BZ-Kolumne

Plädoyer für eine „chancengerechte Gesellschaft“

Die derzeit gute Wirtschaftslage verdeckt die soziale Kluft in Deutschland. Ob Kinderarmut oder Pflegenotstand, ob schlechte Arbeitsmarktchancen für behinderte Menschen, ob Benachteiligung von Migranten in Beruf und Ausbildung oder eine drohende   „Zweiklassenmedizin“ – es besteht sozialpolitischer Handlungsbedarf.

Angesichts solcher Befunde haben sich die katholischen Bischöfe in Deutschland mit einem Sozialwort zur Wort gemeldet. Darin geht es um eine „chancengerechte Gesellschaft“. Obwohl Deutschland gut durch die Finanz- und Wirtschaftskrise gekommen ist, haben viele Bürger den Eindruck, es gehe nicht gerecht zu im Lande. Weit verbreitet ist das Gefühl, eine freie Gesellschaft wie die unsere bringe zu viele Verlierer aber nur wenige Gewinner hervor.

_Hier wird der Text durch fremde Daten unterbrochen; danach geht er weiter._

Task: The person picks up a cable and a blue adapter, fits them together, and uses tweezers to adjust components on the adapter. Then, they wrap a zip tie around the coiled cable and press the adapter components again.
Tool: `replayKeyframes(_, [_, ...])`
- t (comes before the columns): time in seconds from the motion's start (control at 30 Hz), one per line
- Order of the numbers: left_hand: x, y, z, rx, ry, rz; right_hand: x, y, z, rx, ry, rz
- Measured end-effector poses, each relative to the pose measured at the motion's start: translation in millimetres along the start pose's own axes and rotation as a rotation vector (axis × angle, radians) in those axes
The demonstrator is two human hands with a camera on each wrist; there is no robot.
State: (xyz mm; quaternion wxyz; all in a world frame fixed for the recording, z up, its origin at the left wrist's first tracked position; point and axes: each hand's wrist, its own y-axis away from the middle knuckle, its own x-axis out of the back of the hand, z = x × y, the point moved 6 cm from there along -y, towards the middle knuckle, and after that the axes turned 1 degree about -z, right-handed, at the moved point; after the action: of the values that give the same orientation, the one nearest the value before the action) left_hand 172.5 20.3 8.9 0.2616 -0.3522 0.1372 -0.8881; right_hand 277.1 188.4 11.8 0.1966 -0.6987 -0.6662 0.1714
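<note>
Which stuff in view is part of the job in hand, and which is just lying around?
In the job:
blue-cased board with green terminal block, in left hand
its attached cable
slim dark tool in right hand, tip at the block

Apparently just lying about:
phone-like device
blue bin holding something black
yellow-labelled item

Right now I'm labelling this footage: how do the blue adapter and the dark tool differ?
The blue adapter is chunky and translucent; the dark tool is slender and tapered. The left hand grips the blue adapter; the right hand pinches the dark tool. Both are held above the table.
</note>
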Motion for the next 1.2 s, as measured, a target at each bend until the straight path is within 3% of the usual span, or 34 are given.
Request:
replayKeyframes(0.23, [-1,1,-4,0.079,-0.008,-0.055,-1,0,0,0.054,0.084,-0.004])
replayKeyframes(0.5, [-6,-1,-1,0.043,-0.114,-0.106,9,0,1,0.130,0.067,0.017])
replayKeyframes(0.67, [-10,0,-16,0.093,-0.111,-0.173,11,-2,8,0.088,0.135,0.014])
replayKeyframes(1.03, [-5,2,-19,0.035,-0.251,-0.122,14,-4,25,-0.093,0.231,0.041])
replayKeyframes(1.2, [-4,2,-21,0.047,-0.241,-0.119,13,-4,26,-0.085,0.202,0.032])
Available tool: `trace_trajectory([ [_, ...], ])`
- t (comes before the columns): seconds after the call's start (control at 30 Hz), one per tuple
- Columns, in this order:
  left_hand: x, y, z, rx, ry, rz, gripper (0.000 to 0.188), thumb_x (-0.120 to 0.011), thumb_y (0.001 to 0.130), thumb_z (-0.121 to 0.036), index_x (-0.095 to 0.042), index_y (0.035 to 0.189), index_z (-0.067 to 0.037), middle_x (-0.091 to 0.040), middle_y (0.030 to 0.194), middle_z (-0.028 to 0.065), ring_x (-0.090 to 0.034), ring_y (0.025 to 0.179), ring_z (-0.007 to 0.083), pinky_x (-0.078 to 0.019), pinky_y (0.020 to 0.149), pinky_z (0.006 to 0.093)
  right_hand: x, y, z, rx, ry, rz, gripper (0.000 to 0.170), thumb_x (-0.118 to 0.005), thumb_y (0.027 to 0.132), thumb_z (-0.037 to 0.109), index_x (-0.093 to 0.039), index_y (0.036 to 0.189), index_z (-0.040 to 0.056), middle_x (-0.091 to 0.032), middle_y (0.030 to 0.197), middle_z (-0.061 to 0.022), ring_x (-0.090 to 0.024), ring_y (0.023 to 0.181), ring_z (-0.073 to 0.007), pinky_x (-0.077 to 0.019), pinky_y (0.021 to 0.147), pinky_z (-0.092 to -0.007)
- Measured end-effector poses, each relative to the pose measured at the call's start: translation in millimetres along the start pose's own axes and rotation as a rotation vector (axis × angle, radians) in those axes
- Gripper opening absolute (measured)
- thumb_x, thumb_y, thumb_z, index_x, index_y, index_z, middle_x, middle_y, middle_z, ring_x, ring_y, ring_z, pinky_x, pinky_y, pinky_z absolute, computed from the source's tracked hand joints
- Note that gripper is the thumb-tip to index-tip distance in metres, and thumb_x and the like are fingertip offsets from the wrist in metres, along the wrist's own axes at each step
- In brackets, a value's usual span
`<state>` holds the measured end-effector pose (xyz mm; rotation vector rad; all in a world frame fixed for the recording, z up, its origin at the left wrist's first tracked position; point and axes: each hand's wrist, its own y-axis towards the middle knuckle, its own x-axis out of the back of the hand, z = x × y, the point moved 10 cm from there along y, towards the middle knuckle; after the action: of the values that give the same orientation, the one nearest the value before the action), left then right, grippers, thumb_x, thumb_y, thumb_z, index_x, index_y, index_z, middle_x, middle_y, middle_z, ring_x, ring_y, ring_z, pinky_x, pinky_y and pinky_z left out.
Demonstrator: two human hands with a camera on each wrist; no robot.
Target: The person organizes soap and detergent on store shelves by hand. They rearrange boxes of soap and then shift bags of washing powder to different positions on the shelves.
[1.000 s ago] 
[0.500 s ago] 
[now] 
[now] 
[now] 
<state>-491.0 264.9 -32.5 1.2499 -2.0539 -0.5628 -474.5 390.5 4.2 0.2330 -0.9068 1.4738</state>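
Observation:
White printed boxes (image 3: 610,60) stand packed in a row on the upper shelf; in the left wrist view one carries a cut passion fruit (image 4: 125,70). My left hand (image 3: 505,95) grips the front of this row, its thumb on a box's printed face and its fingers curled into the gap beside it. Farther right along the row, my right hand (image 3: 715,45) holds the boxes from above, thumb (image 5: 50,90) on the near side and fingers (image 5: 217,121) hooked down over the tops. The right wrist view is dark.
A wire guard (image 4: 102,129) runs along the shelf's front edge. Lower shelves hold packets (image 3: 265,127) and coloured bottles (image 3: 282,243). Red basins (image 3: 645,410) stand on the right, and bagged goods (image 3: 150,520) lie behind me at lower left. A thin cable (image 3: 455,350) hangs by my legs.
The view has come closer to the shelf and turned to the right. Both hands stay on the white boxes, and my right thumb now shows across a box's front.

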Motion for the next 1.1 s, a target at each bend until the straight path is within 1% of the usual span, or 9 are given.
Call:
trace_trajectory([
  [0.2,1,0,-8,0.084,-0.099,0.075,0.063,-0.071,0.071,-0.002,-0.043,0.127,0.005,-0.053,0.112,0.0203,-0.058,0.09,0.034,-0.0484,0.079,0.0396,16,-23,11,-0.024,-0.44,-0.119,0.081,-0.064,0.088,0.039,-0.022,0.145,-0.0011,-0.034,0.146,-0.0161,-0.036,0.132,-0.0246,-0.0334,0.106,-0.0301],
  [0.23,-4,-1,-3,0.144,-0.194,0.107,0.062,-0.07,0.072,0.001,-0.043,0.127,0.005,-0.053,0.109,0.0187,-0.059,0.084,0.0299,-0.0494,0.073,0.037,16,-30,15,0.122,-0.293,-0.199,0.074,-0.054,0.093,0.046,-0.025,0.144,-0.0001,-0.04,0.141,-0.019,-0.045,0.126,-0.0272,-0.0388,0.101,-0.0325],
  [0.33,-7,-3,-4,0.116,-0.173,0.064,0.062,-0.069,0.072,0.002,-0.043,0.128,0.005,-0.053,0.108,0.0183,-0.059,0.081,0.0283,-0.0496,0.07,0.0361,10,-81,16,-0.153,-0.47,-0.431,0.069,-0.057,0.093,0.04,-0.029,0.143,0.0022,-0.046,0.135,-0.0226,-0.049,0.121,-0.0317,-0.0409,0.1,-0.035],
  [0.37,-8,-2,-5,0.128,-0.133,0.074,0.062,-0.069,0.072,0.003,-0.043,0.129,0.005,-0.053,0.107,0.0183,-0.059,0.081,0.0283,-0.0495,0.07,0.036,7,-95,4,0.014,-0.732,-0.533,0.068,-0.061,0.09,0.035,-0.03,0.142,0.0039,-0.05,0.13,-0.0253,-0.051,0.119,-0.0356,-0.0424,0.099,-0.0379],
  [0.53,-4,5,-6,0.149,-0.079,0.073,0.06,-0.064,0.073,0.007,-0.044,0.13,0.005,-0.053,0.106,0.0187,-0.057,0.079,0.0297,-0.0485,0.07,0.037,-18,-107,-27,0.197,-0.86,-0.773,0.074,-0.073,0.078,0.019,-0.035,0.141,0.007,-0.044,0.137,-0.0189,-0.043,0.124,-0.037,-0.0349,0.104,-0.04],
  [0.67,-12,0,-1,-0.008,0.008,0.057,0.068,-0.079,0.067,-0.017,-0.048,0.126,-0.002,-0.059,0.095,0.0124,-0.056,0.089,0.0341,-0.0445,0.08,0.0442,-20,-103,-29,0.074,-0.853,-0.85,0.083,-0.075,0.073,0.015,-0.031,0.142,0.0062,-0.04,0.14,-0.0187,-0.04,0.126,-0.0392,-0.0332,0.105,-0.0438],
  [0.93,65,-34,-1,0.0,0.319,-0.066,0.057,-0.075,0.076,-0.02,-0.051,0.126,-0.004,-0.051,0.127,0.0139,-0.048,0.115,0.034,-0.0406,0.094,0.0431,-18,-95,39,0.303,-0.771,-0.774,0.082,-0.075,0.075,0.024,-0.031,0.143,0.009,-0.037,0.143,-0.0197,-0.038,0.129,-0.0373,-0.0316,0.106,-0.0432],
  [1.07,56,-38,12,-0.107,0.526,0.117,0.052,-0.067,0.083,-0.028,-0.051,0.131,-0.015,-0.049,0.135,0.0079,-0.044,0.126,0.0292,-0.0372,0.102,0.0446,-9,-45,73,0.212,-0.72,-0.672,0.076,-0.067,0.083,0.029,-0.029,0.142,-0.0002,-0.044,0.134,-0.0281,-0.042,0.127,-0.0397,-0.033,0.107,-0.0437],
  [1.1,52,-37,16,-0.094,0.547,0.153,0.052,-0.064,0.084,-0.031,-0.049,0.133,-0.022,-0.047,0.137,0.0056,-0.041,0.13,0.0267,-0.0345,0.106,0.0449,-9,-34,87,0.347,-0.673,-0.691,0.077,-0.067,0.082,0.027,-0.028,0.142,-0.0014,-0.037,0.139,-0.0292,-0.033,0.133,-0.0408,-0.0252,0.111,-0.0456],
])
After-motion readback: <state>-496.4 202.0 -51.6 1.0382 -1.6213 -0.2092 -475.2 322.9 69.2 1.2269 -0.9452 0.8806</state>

Diese Sorgen und Verunsicherungen, seien sie nun begründet oder lediglich „gefühlt“, sind ernst zu nehmen. Fatal wäre es, wenn in der Debatte um eine gerechte Gesellschaft die Werte „Freiheit“ und „Gerechtigkeit“ gegeneinander ausgespielt würden. Im Zentrum aller Bemühungen um den Zusammenhalt unserer Gesellschaft muss darum die Sorge um den Menschen und seine Teilhabe am gesellschaftlichen Leben stehen.

Das Leitbild dafür ist eine „chancengerechte Gesellschaft“, die jeden Möglichkeiten eröffnet, sich  zu entfalten. Dazu braucht der Einzelne den Mut zur Freiheit in Verantwortung und die Gesellschaft den Willen zur Solidarität.

Die Chancengerechtigkeit, die das Sozialwort fordert, soll die christliche Idee der Freiheit wieder zur Geltung bringen und dabei den Sozialstaat stärken. Denn erst wenn niemand mehr fürchten muss, an den Rand gedrängt zu werden, wird die zunehmende Differenzierung der Gesellschaft den Zusammenhalt aller ihrer Bürger nicht gefährden. Freiheit und Gerechtigkeit sind Grundbegriffe des Christentums. Sie müssen moralisch wie sozialpolitisch neu „durchbuchstabiert“ werden.